What you have to do
Your answer should be a single number: the count of lines in the entries below that contain "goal".

-.-.-

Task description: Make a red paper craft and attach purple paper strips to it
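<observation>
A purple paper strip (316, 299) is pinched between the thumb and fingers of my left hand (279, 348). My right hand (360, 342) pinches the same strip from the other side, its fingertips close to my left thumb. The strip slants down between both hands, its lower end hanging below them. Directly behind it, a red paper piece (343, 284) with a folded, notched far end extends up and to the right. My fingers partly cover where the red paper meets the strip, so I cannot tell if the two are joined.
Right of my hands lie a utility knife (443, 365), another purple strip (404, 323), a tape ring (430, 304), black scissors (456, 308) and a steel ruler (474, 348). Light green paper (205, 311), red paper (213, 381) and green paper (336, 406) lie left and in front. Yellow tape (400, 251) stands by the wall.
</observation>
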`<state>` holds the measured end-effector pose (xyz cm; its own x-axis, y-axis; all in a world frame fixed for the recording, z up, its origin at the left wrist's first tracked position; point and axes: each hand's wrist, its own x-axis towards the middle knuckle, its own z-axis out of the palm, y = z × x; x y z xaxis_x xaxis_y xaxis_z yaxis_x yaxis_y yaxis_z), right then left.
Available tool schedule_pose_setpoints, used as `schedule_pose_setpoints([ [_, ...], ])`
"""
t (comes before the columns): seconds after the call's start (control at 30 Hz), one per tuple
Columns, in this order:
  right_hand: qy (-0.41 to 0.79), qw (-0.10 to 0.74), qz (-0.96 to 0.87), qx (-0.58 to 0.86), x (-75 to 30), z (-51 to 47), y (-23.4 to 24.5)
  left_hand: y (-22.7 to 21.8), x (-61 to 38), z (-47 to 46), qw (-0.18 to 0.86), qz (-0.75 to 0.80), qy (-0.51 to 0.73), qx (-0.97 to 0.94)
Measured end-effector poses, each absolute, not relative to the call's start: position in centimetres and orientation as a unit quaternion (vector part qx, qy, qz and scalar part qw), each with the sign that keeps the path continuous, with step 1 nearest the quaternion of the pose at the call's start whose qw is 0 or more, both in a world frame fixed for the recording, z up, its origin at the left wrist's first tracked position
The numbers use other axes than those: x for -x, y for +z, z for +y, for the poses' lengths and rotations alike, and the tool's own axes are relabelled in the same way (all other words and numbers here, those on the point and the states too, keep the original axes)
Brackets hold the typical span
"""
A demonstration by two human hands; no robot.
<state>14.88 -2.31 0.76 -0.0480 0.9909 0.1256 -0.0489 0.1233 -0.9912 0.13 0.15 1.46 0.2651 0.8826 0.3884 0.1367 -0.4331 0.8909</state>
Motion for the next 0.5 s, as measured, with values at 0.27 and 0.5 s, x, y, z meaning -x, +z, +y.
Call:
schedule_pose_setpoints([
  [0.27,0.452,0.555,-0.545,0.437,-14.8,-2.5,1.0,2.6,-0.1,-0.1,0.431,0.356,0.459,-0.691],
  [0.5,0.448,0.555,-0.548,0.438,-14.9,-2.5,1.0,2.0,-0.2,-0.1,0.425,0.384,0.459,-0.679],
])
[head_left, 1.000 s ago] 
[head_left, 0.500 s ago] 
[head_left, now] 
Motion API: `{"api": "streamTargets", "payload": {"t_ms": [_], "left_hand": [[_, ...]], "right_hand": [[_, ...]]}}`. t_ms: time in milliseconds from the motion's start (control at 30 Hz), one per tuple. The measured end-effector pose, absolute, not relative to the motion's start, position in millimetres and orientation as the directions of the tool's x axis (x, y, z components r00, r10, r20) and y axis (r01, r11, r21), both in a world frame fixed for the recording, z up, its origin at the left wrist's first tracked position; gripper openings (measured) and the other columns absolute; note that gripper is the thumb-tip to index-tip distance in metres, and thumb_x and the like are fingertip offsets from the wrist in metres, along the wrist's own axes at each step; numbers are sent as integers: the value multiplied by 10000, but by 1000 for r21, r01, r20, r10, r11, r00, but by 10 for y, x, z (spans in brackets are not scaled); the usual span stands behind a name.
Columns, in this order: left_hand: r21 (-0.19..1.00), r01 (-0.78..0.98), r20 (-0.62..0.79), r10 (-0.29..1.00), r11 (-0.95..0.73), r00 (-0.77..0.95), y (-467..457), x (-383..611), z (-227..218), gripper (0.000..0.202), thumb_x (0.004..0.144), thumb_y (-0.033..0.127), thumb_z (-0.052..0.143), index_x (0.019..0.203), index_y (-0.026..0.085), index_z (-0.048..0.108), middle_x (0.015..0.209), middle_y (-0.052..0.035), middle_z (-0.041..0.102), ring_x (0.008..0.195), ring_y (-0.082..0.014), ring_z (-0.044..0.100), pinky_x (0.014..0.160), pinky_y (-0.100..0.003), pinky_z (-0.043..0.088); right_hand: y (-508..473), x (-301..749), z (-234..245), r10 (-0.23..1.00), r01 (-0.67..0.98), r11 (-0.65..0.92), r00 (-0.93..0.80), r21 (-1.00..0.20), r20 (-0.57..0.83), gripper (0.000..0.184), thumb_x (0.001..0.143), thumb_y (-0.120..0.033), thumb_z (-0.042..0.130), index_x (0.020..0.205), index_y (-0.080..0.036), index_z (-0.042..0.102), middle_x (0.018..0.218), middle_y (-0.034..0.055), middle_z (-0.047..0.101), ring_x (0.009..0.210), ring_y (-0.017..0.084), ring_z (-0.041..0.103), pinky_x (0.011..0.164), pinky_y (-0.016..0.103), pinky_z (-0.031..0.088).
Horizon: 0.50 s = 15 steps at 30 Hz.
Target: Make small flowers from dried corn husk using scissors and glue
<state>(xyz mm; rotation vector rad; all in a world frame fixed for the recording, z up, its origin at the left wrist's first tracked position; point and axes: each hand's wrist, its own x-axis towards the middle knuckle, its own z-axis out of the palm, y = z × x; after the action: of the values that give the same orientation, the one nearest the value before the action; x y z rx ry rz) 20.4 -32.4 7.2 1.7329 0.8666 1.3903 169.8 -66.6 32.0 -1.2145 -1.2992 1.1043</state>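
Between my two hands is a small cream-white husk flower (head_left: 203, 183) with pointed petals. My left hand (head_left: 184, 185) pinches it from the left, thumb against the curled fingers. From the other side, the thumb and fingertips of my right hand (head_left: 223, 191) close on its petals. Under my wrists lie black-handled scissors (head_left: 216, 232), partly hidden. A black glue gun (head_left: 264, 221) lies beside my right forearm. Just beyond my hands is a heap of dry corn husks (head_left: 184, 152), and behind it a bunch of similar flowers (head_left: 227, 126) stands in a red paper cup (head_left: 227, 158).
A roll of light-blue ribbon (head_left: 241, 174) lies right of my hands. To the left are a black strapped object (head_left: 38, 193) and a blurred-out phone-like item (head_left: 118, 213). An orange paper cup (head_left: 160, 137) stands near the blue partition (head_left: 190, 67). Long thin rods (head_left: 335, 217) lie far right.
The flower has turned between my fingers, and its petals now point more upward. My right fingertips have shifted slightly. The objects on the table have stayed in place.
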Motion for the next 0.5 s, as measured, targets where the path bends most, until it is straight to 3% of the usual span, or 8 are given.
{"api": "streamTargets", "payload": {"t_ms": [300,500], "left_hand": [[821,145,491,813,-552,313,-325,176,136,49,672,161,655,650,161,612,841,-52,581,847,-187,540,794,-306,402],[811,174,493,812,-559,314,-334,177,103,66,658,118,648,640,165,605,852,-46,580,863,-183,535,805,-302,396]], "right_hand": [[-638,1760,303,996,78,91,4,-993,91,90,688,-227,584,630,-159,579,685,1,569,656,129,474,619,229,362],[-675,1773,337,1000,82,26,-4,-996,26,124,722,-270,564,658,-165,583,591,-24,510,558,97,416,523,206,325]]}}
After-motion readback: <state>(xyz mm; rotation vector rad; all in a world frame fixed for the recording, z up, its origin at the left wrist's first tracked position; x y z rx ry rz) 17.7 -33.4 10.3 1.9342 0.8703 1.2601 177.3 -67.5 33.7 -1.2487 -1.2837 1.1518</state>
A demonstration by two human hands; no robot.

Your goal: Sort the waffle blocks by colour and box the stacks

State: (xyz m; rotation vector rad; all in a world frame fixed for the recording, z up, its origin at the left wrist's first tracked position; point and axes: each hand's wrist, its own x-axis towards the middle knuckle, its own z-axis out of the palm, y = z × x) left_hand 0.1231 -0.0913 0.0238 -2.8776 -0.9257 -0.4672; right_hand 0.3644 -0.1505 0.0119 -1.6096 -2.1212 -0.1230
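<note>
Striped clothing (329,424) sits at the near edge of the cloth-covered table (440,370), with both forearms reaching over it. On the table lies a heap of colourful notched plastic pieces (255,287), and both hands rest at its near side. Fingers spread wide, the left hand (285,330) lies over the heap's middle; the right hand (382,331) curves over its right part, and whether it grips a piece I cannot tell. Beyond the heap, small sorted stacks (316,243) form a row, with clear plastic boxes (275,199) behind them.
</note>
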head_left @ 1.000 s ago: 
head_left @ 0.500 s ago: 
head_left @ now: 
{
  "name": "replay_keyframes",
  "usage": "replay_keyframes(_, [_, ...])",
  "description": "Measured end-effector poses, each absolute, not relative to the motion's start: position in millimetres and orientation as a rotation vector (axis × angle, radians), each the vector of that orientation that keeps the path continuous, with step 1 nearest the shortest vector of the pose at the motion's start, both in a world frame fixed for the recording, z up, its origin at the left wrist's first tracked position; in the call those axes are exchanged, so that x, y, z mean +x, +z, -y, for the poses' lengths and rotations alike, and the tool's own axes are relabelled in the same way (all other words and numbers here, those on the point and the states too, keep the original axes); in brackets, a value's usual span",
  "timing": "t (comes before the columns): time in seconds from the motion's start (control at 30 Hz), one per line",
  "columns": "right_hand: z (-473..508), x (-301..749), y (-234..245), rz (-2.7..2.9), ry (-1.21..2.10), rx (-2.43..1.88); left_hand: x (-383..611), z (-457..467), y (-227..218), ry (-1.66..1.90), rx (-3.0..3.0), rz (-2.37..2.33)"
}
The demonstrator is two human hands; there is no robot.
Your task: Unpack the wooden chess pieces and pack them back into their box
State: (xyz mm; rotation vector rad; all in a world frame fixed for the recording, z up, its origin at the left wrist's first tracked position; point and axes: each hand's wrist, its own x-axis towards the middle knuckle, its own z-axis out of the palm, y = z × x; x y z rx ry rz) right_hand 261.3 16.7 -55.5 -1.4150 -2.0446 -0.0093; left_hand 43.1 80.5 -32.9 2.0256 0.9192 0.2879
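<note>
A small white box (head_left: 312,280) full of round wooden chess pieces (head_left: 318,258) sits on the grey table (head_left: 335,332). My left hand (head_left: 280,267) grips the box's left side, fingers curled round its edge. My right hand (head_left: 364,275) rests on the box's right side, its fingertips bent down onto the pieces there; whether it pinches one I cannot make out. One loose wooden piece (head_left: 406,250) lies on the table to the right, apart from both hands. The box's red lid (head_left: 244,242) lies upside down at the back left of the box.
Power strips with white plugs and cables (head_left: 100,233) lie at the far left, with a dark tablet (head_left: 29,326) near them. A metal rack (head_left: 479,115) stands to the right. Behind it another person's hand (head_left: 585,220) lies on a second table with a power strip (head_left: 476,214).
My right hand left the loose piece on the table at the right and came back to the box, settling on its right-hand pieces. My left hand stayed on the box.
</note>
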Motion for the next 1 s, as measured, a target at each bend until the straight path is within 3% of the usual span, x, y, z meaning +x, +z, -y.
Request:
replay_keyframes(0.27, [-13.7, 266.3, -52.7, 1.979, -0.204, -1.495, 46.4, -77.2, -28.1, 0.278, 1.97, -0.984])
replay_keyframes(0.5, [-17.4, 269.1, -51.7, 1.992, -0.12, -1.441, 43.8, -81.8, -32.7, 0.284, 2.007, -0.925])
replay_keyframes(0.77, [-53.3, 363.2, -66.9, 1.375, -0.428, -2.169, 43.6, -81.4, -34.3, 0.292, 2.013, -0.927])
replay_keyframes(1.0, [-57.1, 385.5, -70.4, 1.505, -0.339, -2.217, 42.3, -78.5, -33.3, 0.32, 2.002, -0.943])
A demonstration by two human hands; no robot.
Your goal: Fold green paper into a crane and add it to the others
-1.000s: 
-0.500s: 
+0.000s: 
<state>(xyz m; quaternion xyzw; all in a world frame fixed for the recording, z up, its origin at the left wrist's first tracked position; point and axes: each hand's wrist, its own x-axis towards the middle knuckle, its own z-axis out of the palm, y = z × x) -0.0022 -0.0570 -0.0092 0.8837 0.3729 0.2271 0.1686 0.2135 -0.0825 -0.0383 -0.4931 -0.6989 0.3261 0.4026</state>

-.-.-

Response to the exercise
2